→ **What you need to do**
Below is a block of data; give all of it again word for word.

→ **Dataset section**
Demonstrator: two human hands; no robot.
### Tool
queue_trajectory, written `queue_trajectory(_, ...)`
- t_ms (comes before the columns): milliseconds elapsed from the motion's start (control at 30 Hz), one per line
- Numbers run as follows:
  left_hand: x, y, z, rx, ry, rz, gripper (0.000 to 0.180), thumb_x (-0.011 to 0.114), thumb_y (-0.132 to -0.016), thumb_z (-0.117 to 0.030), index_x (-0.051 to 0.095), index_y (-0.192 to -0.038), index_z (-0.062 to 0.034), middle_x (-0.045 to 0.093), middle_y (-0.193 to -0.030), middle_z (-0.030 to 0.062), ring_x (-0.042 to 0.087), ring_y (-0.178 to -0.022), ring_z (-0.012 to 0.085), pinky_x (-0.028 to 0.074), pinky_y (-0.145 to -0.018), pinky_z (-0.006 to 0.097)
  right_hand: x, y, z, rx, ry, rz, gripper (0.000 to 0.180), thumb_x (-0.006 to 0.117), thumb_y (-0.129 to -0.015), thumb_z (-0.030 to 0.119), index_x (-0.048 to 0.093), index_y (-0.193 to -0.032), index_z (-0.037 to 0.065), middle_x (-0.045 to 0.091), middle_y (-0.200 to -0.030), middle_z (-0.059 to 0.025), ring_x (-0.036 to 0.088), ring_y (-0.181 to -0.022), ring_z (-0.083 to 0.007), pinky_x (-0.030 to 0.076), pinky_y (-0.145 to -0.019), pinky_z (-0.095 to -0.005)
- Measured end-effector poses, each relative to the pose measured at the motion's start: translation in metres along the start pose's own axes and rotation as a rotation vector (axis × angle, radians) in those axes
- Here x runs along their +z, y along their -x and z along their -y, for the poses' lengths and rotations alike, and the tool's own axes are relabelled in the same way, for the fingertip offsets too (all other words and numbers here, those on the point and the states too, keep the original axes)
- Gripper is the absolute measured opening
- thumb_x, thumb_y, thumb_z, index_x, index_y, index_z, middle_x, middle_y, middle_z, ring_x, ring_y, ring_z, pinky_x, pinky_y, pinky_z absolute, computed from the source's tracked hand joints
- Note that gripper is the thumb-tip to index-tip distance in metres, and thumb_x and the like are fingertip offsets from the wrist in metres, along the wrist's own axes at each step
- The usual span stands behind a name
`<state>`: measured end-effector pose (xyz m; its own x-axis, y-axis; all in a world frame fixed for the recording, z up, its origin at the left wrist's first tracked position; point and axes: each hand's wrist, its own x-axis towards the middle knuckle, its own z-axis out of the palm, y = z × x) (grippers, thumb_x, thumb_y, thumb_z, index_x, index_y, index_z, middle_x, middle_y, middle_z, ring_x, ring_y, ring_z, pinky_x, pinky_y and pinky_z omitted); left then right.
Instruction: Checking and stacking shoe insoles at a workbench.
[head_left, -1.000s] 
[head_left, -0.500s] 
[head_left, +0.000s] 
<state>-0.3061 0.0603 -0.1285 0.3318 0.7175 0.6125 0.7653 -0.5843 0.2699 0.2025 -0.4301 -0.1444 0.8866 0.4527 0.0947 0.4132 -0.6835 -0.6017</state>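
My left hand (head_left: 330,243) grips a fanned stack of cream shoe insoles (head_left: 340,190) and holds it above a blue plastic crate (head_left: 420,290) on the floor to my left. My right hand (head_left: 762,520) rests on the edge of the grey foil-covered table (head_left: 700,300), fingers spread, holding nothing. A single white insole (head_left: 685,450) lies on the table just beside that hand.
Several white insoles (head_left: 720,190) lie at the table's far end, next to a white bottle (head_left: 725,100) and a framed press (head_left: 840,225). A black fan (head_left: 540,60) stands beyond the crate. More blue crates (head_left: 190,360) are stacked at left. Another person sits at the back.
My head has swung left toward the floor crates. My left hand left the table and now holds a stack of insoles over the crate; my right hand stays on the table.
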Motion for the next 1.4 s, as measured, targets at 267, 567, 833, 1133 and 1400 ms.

→ **Exercise response**
Demonstrator: two human hands; no robot.
### Tool
queue_trajectory, written `queue_trajectory(_, ...)`
- t_ms (comes before the columns): milliseconds elapsed from the motion's start (control at 30 Hz), one per line
- Numbers run as follows:
  left_hand: x, y, z, rx, ry, rz, gripper (0.000 to 0.180), thumb_x (-0.011 to 0.114), thumb_y (-0.132 to -0.016), thumb_z (-0.117 to 0.030), index_x (-0.051 to 0.095), index_y (-0.192 to -0.038), index_z (-0.062 to 0.034), middle_x (-0.045 to 0.093), middle_y (-0.193 to -0.030), middle_z (-0.030 to 0.062), ring_x (-0.042 to 0.087), ring_y (-0.178 to -0.022), ring_z (-0.012 to 0.085), pinky_x (-0.028 to 0.074), pinky_y (-0.145 to -0.018), pinky_z (-0.006 to 0.097)
  right_hand: x, y, z, rx, ry, rz, gripper (0.000 to 0.180), thumb_x (-0.006 to 0.117), thumb_y (-0.129 to -0.015), thumb_z (-0.030 to 0.119), index_x (-0.048 to 0.093), index_y (-0.193 to -0.032), index_z (-0.037 to 0.065), middle_x (-0.045 to 0.091), middle_y (-0.200 to -0.030), middle_z (-0.059 to 0.025), ring_x (-0.036 to 0.088), ring_y (-0.181 to -0.022), ring_z (-0.083 to 0.007), pinky_x (-0.030 to 0.076), pinky_y (-0.145 to -0.019), pinky_z (-0.095 to -0.005)
- Measured end-effector poses, each relative to the pose measured at the motion's start: translation in metres along the start pose's own axes and rotation as a rotation vector (axis × angle, radians) in those axes
- Here x runs along their +z, y along their -x and z along their -y, for the poses' lengths and rotations alike, and the tool's own axes are relabelled in the same way, for the fingertip offsets too (all other words and numbers here, those on the point and the states too, keep the original axes)
- Gripper is the absolute measured opening
- thumb_x, thumb_y, thumb_z, index_x, index_y, index_z, middle_x, middle_y, middle_z, ring_x, ring_y, ring_z, pinky_x, pinky_y, pinky_z absolute, computed from the source's tracked hand joints
- Note that gripper is the thumb-tip to index-tip distance in metres, and thumb_x and the like are fingertip offsets from the wrist in metres, along the wrist's own axes at each step
- The usual span stands behind a name
`<state>`: measured end-effector pose (xyz m; its own x-axis, y-axis; all in a world frame fixed for the recording, z up, its origin at the left wrist's first tracked position; point and axes: each hand's wrist, its own x-axis towards the middle knuckle, its own z-axis out of the palm, y = z × x) (grippers, thumb_x, thumb_y, thumb_z, index_x, index_y, index_z, middle_x, middle_y, middle_z, ring_x, ring_y, ring_z, pinky_x, pinky_y and pinky_z omitted); left then right.
Instruction: Checking and stacking shoe insoles at a workbench.
[head_left, -1.000s] 
[head_left, -0.500s] 
[head_left, +0.000s] 
<state>-0.3061 0.0603 -0.1285 0.3318 0.7175 0.6125 0.7653 -0.5843 0.2699 0.2025 -0.4301 -0.1444 0.8866 0.4527 0.0947 0.4132 -0.6835 -0.6017</state>
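My left hand (head_left: 330,243) grips a fanned stack of cream shoe insoles (head_left: 340,190) and holds it above a blue plastic crate (head_left: 420,290) on the floor to my left. My right hand (head_left: 762,520) rests on the edge of the grey foil-covered table (head_left: 700,300), fingers spread, holding nothing. A single white insole (head_left: 685,450) lies on the table just beside that hand.
Several white insoles (head_left: 720,190) lie at the table's far end, next to a white bottle (head_left: 725,100) and a framed press (head_left: 840,225). A black fan (head_left: 540,60) stands beyond the crate. More blue crates (head_left: 190,360) are stacked at left. Another person sits at the back.
My head has swung left toward the floor crates. My left hand left the table and now holds a stack of insoles over the crate; my right hand stays on the table.
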Motion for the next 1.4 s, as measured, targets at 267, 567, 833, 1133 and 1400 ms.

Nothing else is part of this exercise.